The trouble with Ostarine: Jimmy Wallhead’s
16th March 2018
Features
On Wednesday, UK-based media organisation ITV News published a lengthy declaration I – the former chief investigator for the World Anti-Doping Agency (WADA) – wrote regarding WADA’s current pitiful state of affairs and its bungled management of the Russian state-sponsored doping scandal. Most notably, WADA President Craig Reedie and his Director General failed clean athletes through conflicted interests, a lack of transparency, and political manoeuvring that allowed Russian athletes to continue competing and recently led to the reinstatement of the Russian Anti-Doping Agency.
Predictably, WADA responded with yet another of its typically dismissive and out of touch statements, via the BBC: “[Robertson’s statements] are old and baseless allegations that we’ve commented on many times before and are part of an orchestrated, politically motivated campaign against WADA and our President.”
The WADA statement called my words “baseless allegations”. As a seasoned investigator – I spent decades with the Drug Enforcement Administration (DEA) investigating drug cartels prior to joining WADA – my words were carefully chosen, and they were neither baseless nor merely allegations. They were factual, based on my time leading the investigation into Russian doping, and I stand by what I wrote. In the absence of true leadership and in the presence of autocratic rule, someone has to speak on behalf of clean athletes.
WADA’s President and Director General have prioritised perception over substance and politics over principal. This leadership pays attention to opinion polls and sidesteps legitimate criticisms, rather than listen to their constituency – clean athletes and global anti-doping advocates. They have catered to the desires of the International Olympic Committee (IOC) and the international sport federations, which urged leniency for Russia in the wake of the most egregious doping scandal in sports history.
Since WADA neglected to elaborate as to what within my criticism was baseless or merely alleged, or politically motivated, I leave readers to draw their own conclusions.
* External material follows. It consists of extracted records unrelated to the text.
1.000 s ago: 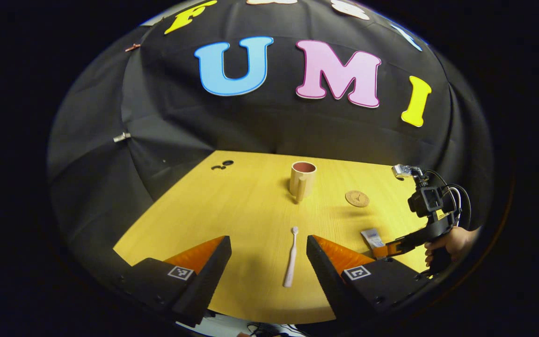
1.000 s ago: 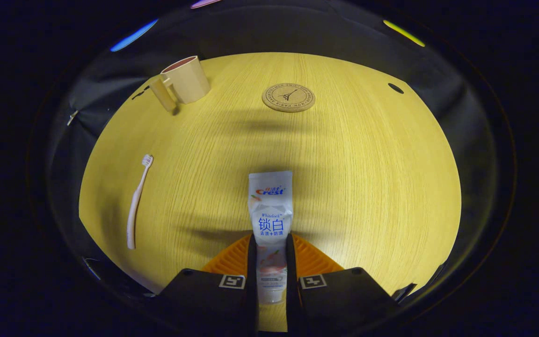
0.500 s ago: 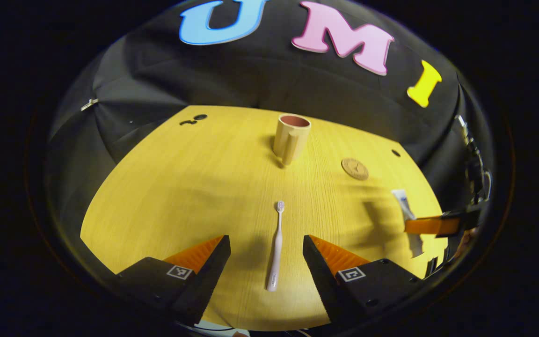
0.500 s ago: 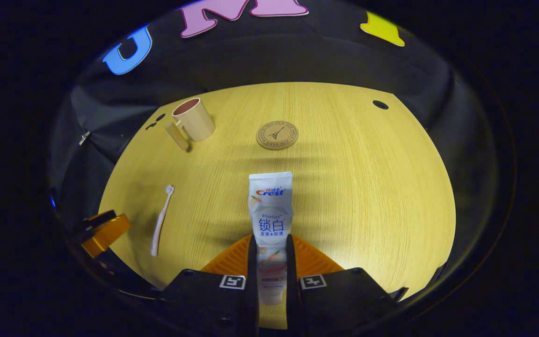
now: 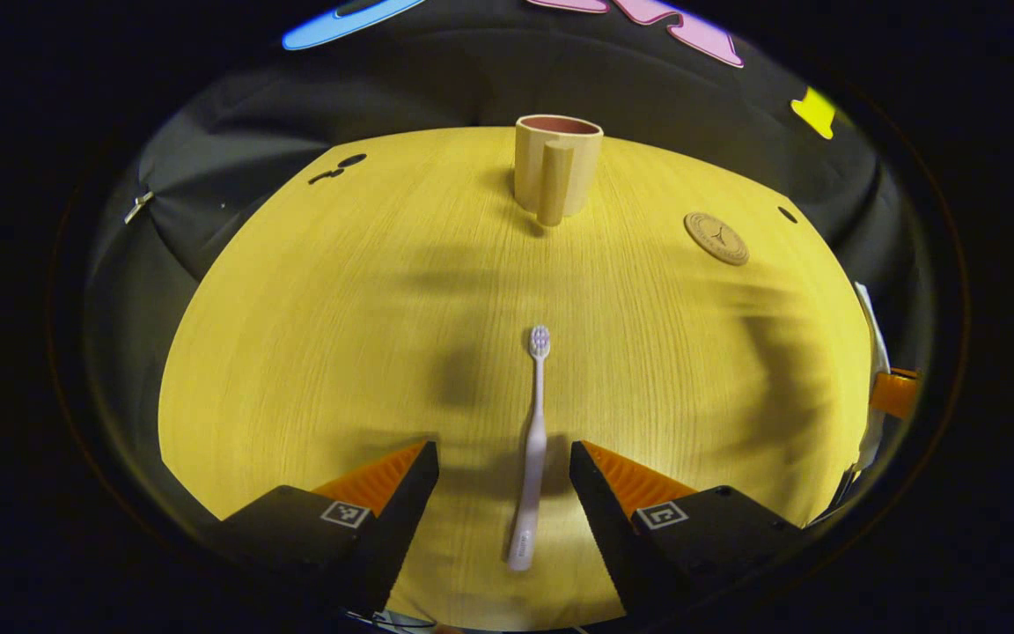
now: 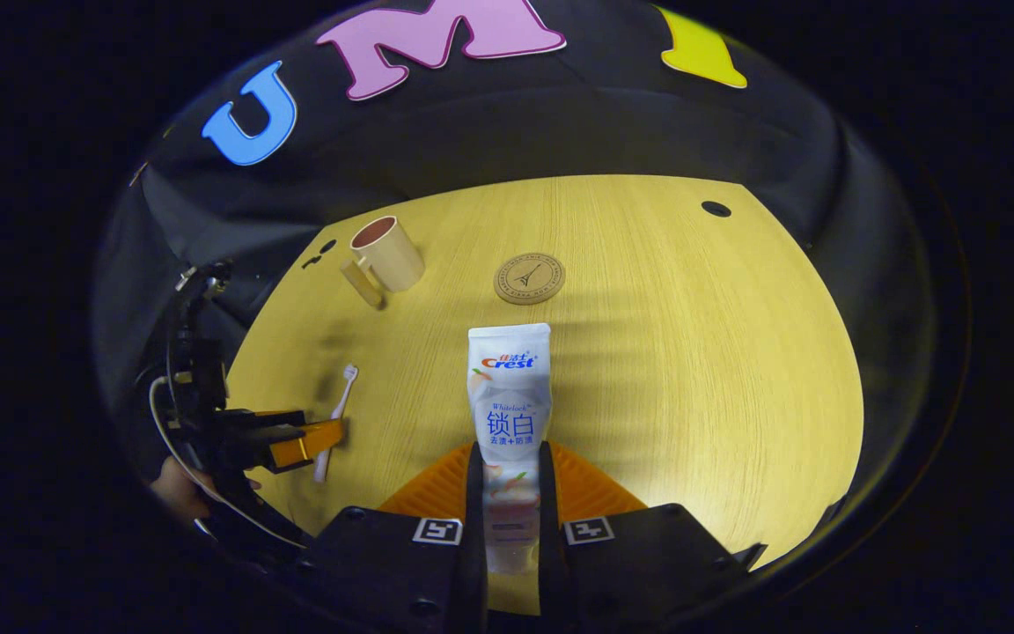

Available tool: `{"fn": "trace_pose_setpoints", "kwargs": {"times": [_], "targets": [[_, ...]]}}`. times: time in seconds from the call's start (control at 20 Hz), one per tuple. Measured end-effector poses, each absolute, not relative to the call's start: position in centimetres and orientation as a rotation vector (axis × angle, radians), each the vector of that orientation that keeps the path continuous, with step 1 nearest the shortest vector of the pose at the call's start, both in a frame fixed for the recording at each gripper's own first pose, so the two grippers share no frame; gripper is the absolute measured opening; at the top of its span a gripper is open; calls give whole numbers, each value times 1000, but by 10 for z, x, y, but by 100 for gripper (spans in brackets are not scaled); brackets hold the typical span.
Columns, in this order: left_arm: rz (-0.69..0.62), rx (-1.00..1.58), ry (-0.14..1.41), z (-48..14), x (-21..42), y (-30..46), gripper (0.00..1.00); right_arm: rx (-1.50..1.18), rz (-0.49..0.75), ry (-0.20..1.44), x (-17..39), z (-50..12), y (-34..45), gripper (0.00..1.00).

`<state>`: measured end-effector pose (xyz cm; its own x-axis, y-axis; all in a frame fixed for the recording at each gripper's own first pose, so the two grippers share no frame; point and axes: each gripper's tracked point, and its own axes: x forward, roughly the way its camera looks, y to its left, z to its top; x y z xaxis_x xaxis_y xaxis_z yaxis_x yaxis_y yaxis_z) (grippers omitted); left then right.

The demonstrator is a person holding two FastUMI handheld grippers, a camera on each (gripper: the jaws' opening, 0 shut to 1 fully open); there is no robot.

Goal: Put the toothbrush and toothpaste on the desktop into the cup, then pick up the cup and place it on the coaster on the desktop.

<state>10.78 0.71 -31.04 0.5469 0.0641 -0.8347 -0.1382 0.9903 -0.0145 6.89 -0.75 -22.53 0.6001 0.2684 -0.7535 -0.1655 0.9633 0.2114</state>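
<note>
Clearly, the right gripper (image 6: pixel 510 493) has its jaws clamped on the lower part of the toothpaste (image 6: pixel 509 396), which points forward along the fingers and sits above the wooden surface (image 6: pixel 692 352). Printing on the white tube can be made out as a red and blue brand logo near its flat end, with blue characters below it. Beyond the tube lies the round coaster (image 6: pixel 529 278), flat on the surface, stamped with a small tower figure inside a ring of lettering too small to make out. To its left stands the cup (image 6: pixel 386 254), upright, its handle turned toward the near left.

In the left gripper view, the left gripper (image 5: pixel 504 493) has its jaws apart, and the toothbrush (image 5: pixel 531 449) lies flat on the surface between them, handle end nearest the camera and bristle head pointing toward the cup (image 5: pixel 555 163). Neither finger touches the brush. The coaster (image 5: pixel 716 238) sits to the right of the cup, well apart from it.

From the right gripper view, the left gripper (image 6: pixel 304 440) appears low at the left, held by a hand (image 6: pixel 174 486), its tips just beside the toothbrush (image 6: pixel 334 423) handle.
</note>
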Motion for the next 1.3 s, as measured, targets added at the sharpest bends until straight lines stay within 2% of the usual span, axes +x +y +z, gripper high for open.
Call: {"fn": "trace_pose_setpoints", "kwargs": {"times": [0.15,0.2,0.25,0.3,0.35,0.5,0.55,0.6,0.95,1.0,1.05,1.3], "targets": [[113,-71,1004,-315,109,4,90,101,284,867,78,-223,-6,27],[100,-59,1008,-313,110,3,85,91,285,861,81,-222,-8,27],[81,-47,1026,-316,112,1,84,86,291,852,84,-220,-5,27],[60,-34,1032,-314,112,-3,75,85,294,842,88,-219,-3,27],[41,-17,1043,-314,113,-5,72,81,294,832,92,-218,0,27],[10,6,1068,-316,120,-7,34,95,295,816,102,-211,11,27],[18,2,1077,-316,120,-5,30,93,306,808,105,-209,16,27],[28,-14,1075,-312,120,-6,12,75,313,800,111,-206,19,27],[28,-74,984,-309,118,-9,7,28,362,660,164,-172,60,27],[30,-82,957,-304,119,-8,11,35,368,636,175,-165,68,27],[31,-84,922,-298,121,-5,7,39,374,610,185,-158,75,27],[52,-118,803,-262,117,7,6,83,380,491,241,-121,113,27]]}}
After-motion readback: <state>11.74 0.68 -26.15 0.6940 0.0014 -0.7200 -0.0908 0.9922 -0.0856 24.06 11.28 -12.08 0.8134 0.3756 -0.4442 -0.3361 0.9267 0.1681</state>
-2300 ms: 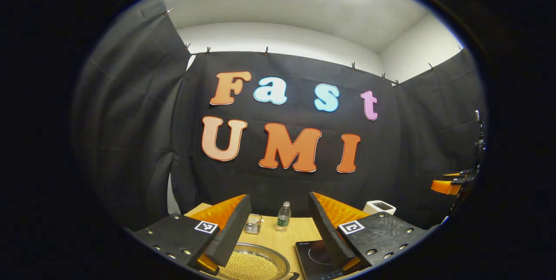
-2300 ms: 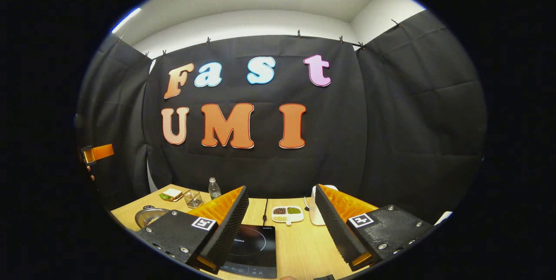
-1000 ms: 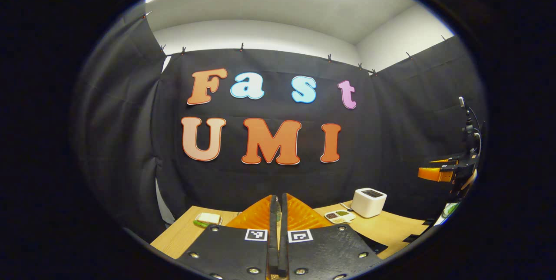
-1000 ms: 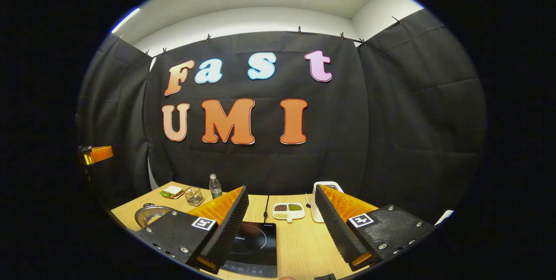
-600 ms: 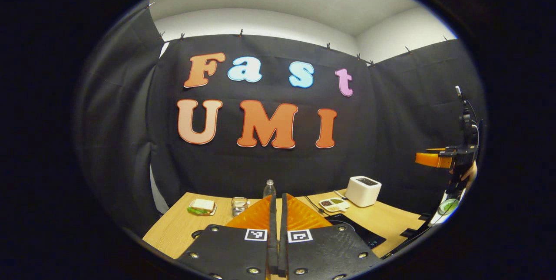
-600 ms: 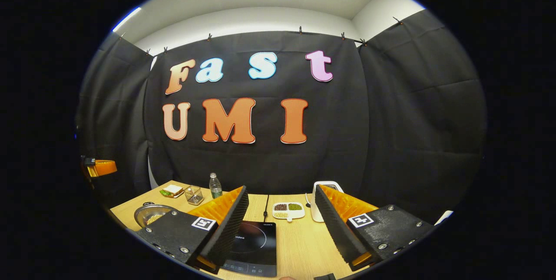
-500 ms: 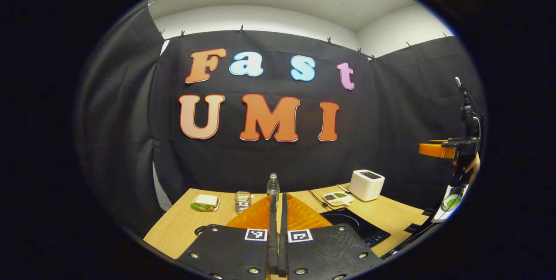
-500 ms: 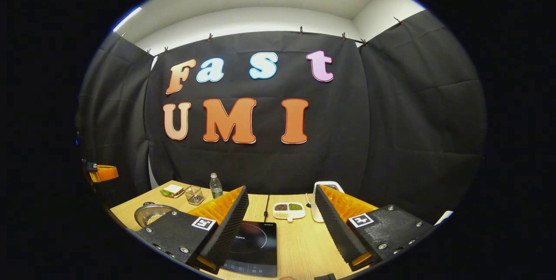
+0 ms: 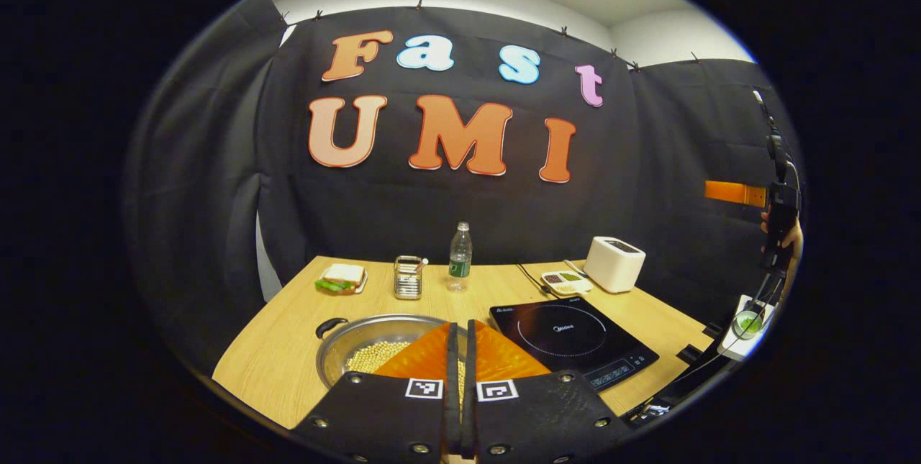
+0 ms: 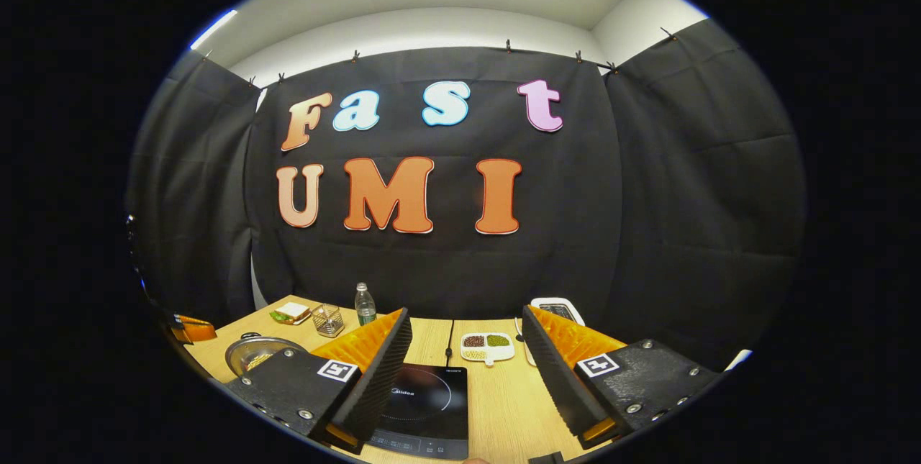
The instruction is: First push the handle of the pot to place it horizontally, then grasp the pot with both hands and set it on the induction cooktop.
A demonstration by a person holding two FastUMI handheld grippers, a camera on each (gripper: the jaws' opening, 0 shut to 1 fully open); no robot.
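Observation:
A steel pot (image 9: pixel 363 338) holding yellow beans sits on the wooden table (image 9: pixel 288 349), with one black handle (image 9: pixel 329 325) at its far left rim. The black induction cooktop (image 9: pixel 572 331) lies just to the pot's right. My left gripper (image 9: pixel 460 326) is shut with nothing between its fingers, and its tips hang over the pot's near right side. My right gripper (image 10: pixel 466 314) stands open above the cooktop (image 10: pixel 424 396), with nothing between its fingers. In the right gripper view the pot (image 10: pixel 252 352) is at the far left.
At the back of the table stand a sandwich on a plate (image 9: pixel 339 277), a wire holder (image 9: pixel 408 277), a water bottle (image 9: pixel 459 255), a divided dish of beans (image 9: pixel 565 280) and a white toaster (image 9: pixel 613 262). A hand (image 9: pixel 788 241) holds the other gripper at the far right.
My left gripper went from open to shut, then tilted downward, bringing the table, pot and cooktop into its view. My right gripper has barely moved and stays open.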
I reiterate that WADA’s President Craig Reedie had to be pressured by the media into initiating an investigation into Russian doping in the first place. I know this because I was the chief investigator at the time.
Reedie intentionally avoided unearthing evidence in the scandal and helped minimise punishment against Russia, a deep-pocketed power player in international sport. Safeguarding the World Anti-Doping Code on behalf of clean athletes not only requires maintaining the rules that govern sport, but also applying appropriate consequences for those who break them. Rules in the absence of consequences are nothing but empty recommendations. As both a member of the IOC, which sought to return Russia to competition as quickly as possible, and the President of WADA – tasked with enforcing penalties for Russian doping – Reedie has been hopelessly conflicted.
There was a time when WADA made true progress in the fight for a level playing field. But that hard-earned reputation, achieved in its first decade, is now in shambles because of the actions of WADA’s current leadership. And yet, the WADA Executive Board continues to give its President and Director General a vote of confidence. If not mishandling of the most egregious doping scandal in sports history, what does it take to earn a vote of no-confidence?
WADA officials label anyone who disagrees with their decisions – “undermining”, “political detractors”, “unhelpful”, and “politically motivated” – athletes, anti-doping advocates, and me. Passionate disagreement is fine, but the agency needs to halt juvenile name calling. Despite WADA’s fabricated claims of hidden agendas, politics is not the reformers’ motivation, a level playing field is. Maybe it’s finally time to stop shooting the messenger.
Young men and women, including Olympic medalists, are now pushing for a truly independent World Anti-Doping Agency. They have seen what conflicting influences from the IOC and international sport federations can do to fair play. True independence will require a painstaking reform process, but in the end, WADA will be stronger and once again trusted to be Keepers of the Code, respected, and effective leaders in valiantly defending clean athlete rights.
Isn’t this what we should all want? On behalf of clean athletes, it angers me to see WADA arrogantly, dismissively and continually ignoring those athletes’ voices calling for an improved, reformed WADA. It further saddens me to see a once respected agency become the embodiment of what it was created to fix. Since WADA’s President and Director General refuse to listen and continue to sully the agency’s already tattered reputation, I lend my name wholeheartedly and proudly to those calling for the resignation of WADA’s President and Director General.